• Task description: Copy out all the records, word for word.

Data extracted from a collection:
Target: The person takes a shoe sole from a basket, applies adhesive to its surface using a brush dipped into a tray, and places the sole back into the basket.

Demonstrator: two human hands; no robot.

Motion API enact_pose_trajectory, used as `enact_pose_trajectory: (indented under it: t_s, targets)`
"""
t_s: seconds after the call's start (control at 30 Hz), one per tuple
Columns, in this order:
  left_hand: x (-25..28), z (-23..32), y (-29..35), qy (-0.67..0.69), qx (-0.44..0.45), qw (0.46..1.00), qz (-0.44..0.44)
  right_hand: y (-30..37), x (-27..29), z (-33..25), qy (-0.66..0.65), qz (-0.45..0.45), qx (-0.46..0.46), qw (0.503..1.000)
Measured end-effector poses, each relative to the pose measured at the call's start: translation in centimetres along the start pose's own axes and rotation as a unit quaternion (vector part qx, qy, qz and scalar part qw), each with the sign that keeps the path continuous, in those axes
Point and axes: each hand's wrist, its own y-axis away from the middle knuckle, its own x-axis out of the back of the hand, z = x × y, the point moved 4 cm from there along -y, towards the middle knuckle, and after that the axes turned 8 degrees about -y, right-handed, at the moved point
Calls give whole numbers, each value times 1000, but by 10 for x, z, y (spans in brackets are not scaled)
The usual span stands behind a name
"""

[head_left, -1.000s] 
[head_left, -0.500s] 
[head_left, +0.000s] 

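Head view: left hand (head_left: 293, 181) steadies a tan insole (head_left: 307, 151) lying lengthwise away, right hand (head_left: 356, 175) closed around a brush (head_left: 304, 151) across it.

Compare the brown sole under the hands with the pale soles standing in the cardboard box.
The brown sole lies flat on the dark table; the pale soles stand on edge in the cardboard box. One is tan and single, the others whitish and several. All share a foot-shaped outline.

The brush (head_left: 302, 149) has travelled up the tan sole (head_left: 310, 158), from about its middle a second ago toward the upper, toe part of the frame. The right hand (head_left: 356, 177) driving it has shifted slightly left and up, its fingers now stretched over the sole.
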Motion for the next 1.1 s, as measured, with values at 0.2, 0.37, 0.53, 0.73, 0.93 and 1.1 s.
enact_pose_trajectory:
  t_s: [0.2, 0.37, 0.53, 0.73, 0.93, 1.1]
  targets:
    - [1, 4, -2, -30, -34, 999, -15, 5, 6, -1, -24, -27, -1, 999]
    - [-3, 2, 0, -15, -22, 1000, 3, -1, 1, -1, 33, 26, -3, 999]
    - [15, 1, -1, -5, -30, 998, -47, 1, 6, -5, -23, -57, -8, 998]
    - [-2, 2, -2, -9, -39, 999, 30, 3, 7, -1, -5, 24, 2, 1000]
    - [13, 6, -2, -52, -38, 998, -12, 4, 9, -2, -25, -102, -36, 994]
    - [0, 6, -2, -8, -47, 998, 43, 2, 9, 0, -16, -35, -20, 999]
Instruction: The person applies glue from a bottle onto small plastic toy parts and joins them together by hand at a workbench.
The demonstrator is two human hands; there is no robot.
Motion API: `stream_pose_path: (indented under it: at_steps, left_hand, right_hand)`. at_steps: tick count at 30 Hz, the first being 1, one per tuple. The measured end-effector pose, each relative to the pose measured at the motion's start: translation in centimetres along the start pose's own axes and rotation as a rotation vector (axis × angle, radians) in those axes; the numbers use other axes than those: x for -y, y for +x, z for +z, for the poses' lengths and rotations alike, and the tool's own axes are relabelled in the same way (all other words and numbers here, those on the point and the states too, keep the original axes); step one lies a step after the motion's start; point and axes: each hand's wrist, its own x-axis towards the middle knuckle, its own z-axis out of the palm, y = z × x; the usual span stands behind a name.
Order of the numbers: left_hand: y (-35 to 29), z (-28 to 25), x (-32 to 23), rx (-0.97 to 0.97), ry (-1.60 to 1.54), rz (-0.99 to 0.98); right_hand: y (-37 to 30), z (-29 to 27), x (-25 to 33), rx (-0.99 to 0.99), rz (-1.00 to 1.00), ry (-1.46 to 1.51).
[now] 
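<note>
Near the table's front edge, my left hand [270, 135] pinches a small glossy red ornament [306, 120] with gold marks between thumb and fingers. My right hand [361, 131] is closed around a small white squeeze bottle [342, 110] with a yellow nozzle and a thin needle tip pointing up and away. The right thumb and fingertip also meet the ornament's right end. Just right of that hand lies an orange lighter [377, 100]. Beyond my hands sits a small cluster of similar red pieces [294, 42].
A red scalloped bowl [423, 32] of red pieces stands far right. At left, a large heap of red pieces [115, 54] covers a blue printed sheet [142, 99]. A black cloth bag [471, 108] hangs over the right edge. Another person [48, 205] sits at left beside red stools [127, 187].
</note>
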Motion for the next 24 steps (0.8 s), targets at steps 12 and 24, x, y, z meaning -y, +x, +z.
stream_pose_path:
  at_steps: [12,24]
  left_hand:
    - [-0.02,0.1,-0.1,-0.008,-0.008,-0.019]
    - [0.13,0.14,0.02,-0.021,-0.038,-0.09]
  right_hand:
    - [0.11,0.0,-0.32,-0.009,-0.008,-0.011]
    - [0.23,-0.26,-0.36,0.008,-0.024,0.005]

• Result for this task:
Target: The person takes a shoe sole from a basket, applies adhesive to its surface using a brush dipped into a tray, and places the sole back into the basket.

Demonstrator: two human hands; no robot.

Motion API enact_pose_trajectory, used as `enact_pose_trajectory: (indented under it: t_s, targets)`
"""
t_s: seconds after the call's start (control at 30 Hz), one per tuple
Columns, in this order:
  left_hand: x (-25..28), z (-23..32), y (-29..35), qy (-0.67..0.69), qx (-0.44..0.45), qw (0.46..1.00), qz (-0.44..0.44)
  right_hand: y (-30..37), x (-27..29), z (-33..25), qy (-0.66..0.65), qz (-0.45..0.45), qx (-0.46..0.46), qw (0.503..1.000)
Measured end-effector poses, each relative to the pose measured at the call's start: translation in centimetres along the start pose's own axes and rotation as a unit quaternion (vector part qx, qy, qz and scalar part qw), each with the sign that keeps the path continuous, in those axes
Point and axes: each hand's wrist, its own y-axis away from the middle knuckle, its own x-axis out of the back of the hand, z = x × y, the point moved 4 cm from there along -y, towards the middle knuckle, and after that the axes turned 8 degrees about -y, right-handed, at the moved point
Calls give whole numbers, each value times 1000, but by 10 for x, z, y (spans in brackets are not scaled)
The usual span stands behind a name
"""

[head_left, -1.000s] 
[head_left, -0.500s] 
[head_left, +0.000s] 

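Head view: left hand (head_left: 293, 181) steadies a tan insole (head_left: 307, 151) lying lengthwise away, right hand (head_left: 356, 175) closed around a brush (head_left: 304, 151) across it.

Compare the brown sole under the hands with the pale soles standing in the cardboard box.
The brown sole lies flat on the dark table; the pale soles stand on edge in the cardboard box. One is tan and single, the others whitish and several. All share a foot-shaped outline.

The brush (head_left: 302, 149) has travelled up the tan sole (head_left: 310, 158), from about its middle a second ago toward the upper, toe part of the frame. The right hand (head_left: 356, 177) driving it has shifted slightly left and up, its fingers now stretched over the sole.
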Motion for the next 1.1 s, as measured, with values at 0.2, 0.37, 0.53, 0.73, 0.93 and 1.1 s.
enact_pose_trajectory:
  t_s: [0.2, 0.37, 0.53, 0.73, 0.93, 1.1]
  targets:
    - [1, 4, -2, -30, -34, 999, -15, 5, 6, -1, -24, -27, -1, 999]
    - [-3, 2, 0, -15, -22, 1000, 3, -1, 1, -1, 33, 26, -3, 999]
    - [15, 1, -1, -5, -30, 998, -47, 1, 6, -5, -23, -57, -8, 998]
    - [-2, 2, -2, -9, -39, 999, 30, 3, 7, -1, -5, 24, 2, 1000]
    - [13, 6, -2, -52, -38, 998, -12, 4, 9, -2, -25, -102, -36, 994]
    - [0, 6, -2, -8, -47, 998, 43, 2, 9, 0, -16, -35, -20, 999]
Instruction: The person applies glue from a bottle onto small plastic toy parts and joins them together by hand at a workbench.
The demonstrator is two human hands; there is no robot.
Motion API: `stream_pose_path: (indented under it: at_steps, left_hand, right_hand)`. at_steps: tick count at 30 Hz, the first being 1, one per tuple. The measured end-effector pose, each relative to the pose measured at the motion's start: translation in centimetres along the start pose's own axes and rotation as a rotation vector (axis × angle, radians) in those axes; the numbers use other axes than those: x for -y, y for +x, z for +z, for the poses' lengths and rotations alike, and the tool's own axes are relabelled in the same way (all other words and numbers here, those on the point and the states too, keep the original axes); step one lies a step after the motion's start; point and axes: each hand's wrist, its own x-axis towards the middle knuckle, its own z-axis out of the palm, y = z × x; the usual span stands behind a name.
Order of the numbers: left_hand: y (-35 to 29), z (-28 to 25), x (-32 to 23), rx (-0.97 to 0.97), ry (-1.60 to 1.54), rz (-0.99 to 0.98); right_hand: y (-37 to 30), z (-29 to 27), x (-25 to 33), rx (-0.99 to 0.99), rz (-1.00 to 1.00), ry (-1.46 to 1.51).
[now] 
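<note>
Near the table's front edge, my left hand [270, 135] pinches a small glossy red ornament [306, 120] with gold marks between thumb and fingers. My right hand [361, 131] is closed around a small white squeeze bottle [342, 110] with a yellow nozzle and a thin needle tip pointing up and away. The right thumb and fingertip also meet the ornament's right end. Just right of that hand lies an orange lighter [377, 100]. Beyond my hands sits a small cluster of similar red pieces [294, 42].
A red scalloped bowl [423, 32] of red pieces stands far right. At left, a large heap of red pieces [115, 54] covers a blue printed sheet [142, 99]. A black cloth bag [471, 108] hangs over the right edge. Another person [48, 205] sits at left beside red stools [127, 187].
</note>
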Motion for the next 24 steps (0.8 s), targets at steps 12 and 24, x, y, z meaning -y, +x, +z.
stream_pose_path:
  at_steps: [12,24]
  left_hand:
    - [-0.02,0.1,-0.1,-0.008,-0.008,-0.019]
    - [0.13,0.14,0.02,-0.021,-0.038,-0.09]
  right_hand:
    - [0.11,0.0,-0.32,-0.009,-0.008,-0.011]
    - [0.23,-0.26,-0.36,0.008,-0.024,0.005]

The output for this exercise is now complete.